Mixed connective tissue disease (MCTD) is an autoimmune disorder that can affect both men and women at any age but most commonly affects women under 50. It is a difficult disease to diagnose because it shares so many symptoms with other autoimmune diseases. The symptoms also vary from person to person. Treatment and outlook for mixed connective tissue disease depend on the signs and symptoms of each patient.
Autoimmune disorders develop when the immune system mistakes healthy tissues in the body for foreign invaders and begins attacking them. Mixed connective tissue disease is an overlap disease, which means it presents the same symptoms as many disorders, hence the difficulty reaching an accurate diagnosis. MCTD can present with the same signs and symptoms as lupus, scleroderma, and polymyositis.

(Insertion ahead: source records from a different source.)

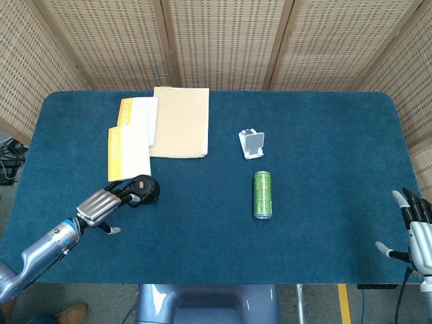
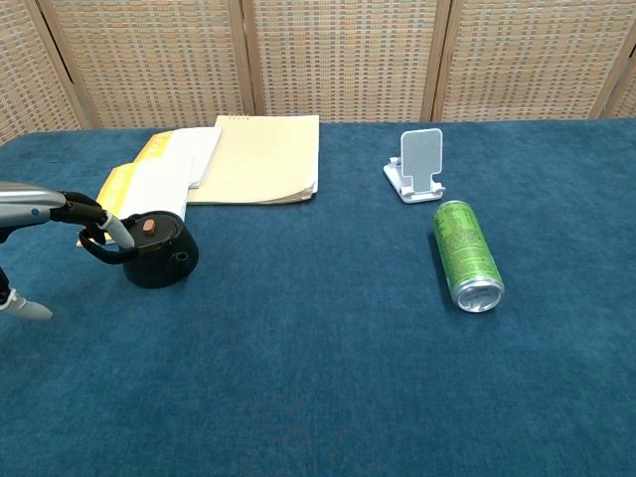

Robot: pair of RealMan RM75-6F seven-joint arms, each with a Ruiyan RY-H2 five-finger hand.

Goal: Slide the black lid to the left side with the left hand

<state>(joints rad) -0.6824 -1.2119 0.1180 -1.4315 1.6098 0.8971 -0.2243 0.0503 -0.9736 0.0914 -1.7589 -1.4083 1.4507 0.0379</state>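
Left of the black lid (image 1: 144, 188) we see only bare blue table (image 1: 202, 250). Just behind the lid lie the yellow booklets (image 1: 128, 152); the green can (image 1: 262, 194) lies far right of the lid.

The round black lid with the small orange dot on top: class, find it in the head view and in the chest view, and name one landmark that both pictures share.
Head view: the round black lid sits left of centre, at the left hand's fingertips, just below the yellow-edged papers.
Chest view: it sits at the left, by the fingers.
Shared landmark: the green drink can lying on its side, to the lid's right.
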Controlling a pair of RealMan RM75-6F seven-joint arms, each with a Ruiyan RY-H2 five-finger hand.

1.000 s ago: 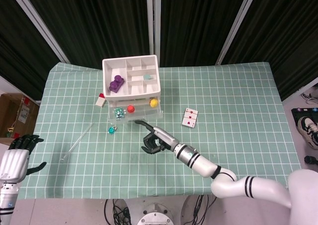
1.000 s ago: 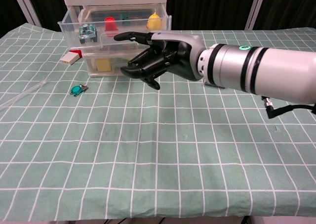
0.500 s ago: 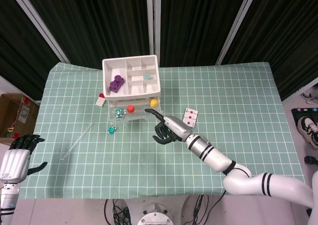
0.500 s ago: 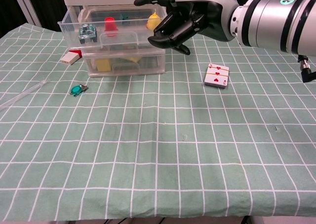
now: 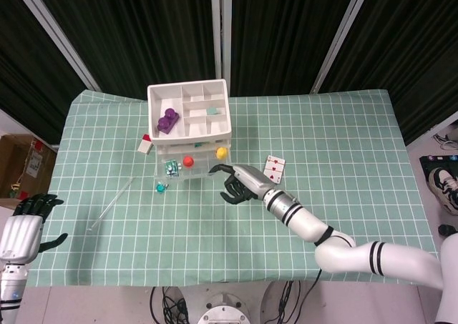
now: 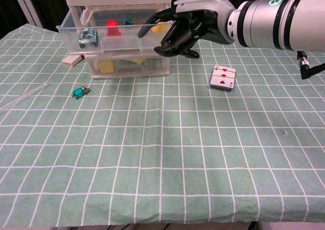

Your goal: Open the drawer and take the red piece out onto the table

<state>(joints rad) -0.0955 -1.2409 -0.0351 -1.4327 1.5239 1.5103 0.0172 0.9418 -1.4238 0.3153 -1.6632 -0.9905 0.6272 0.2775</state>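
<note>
The white drawer unit [image 5: 189,118] stands at the table's back left. Its clear top drawer [image 6: 116,43] is pulled out. Inside lie the red piece [image 5: 188,161] [image 6: 112,27], a green-and-white piece [image 6: 87,35] and a yellow piece [image 5: 222,153], which my hand partly hides in the chest view. My right hand [image 5: 237,182] [image 6: 187,28] is at the drawer's front right corner, fingers curled, one finger stretched over the rim. It holds nothing. Touch with the rim cannot be told. My left hand [image 5: 25,227] hangs empty at the table's near left edge, fingers apart.
Playing cards [image 5: 273,169] [image 6: 224,77] lie right of the hand. A teal trinket [image 6: 80,92], a red-and-white block [image 6: 73,59] and a clear rod [image 5: 111,206] lie left of the unit. A purple piece [image 5: 168,121] sits in the top tray.
My right hand rose from the table in front of the unit to the drawer's right corner, then dipped toward the rim. The drawer looks slightly further out.
</note>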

One of the diseases with which mixed connective tissue disease has overlapping symptoms is lupus, another autoimmune disease. Lupus causes the body to attack organs and tissues, including the skin, joints, kidneys, heart, and lungs, leading to chronic inflammation. Symptoms vary greatly from one case to the next, but the most common are fever, fatigue, joint pain, headaches, and skin lesions.
Mixed connective tissue disease also has overlapping symptoms with scleroderma, a rare group of conditions that cause tightening and hardening of the connective tissues and skin. Signs and symptoms vary depending on the type of scleroderma and can include patches of hard, tight skin, Raynaud's disease, and digestive symptoms like difficulty swallowing, heartburn, cramps, and bloating.
Polymyositis — as well as mixed connective tissue disease — causes muscle weakness on both sides of the body, making it difficult to perform simple actions like standing up from a chair, reaching overhead, and climbing stairs. These symptoms develop gradually over weeks or months.
In the beginning, mixed connective tissue disease presents with symptoms similar to the other diseases mentioned. These include muscle pain with no apparent cause, fatigue, low-grade fever, and joint pain. As it progresses, however, doctors trying to diagnose the condition watch for other classic symptoms, such as Raynaud's phenomenon, inflamed joints and muscles, and pulmonary hypertension. Another classic symptom of mixed connective tissue disease is swollen fingers, which can progress to sclerodactyly, where the tissue hardens and limits movement.
Other important and often serious symptoms develop over time. Rashes may develop on the face and knuckles. The eyelids may take on a purplish hue. About ten percent of people with mixed connective tissue disease experience neurologic abnormalities, including seizures, headaches, and sensory disturbances. Some of the most severe symptoms of mixed connective tissue disease are abnormalities in lung function and, rarely, cardiac-related issues that may result in pericarditis, myocarditis, or aortic insufficiency.
Mixed connective tissue disease can lead to serious complications that affect multiple areas of the body. Pulmonary hypertension is the most serious complication and the main cause of death in people with mixed connective tissue disease. The second leading cause of death in this patient population is heart disease. MCTD can also damage the kidneys and gastrointestinal tract, and some individuals develop anemia and hearing loss.
Diagnosis of mixed connective tissue disease is difficult. The symptoms of lupus, scleroderma, and polymyositis appear one after the other over a period of years. Some features of MCTD may make diagnosis easier, however. It does not cause the same kidney and central nervous system damage as lupus. Raynaud phenomenon, as well as severe arthritis and pulmonary hypertension, are much more common in mixed connective tissue disease that the other autoimmune diseases. Blood tests will also show elevated levels of the antibody anti-U1-RNP.
There is no cure for mixed connective tissue disease, so treatment aims to address the unique symptoms affecting each patient. Some people require treatment only during flare-ups, while others may need it all the time. Antihypertensive medication will treat pulmonary hypertension. Some inflammation can be treated with over-the-counter nonsteroidal anti-inflammatories, but some people may require high doses of corticosteroids. If major organ systems are affected, the doctor may prescribe immunosuppressants. Regular electrocardiograms can monitor heart health as symptoms progress.
Most people with mixed connective tissue disease have a good long-term outlook but it really depends on the severity of the disease and the signs and symptoms of each individual. The ten-year survival rate for MCTD is about 80 percent. Some people go for years without needing any treatment while others develop fatal complications in as little as six years.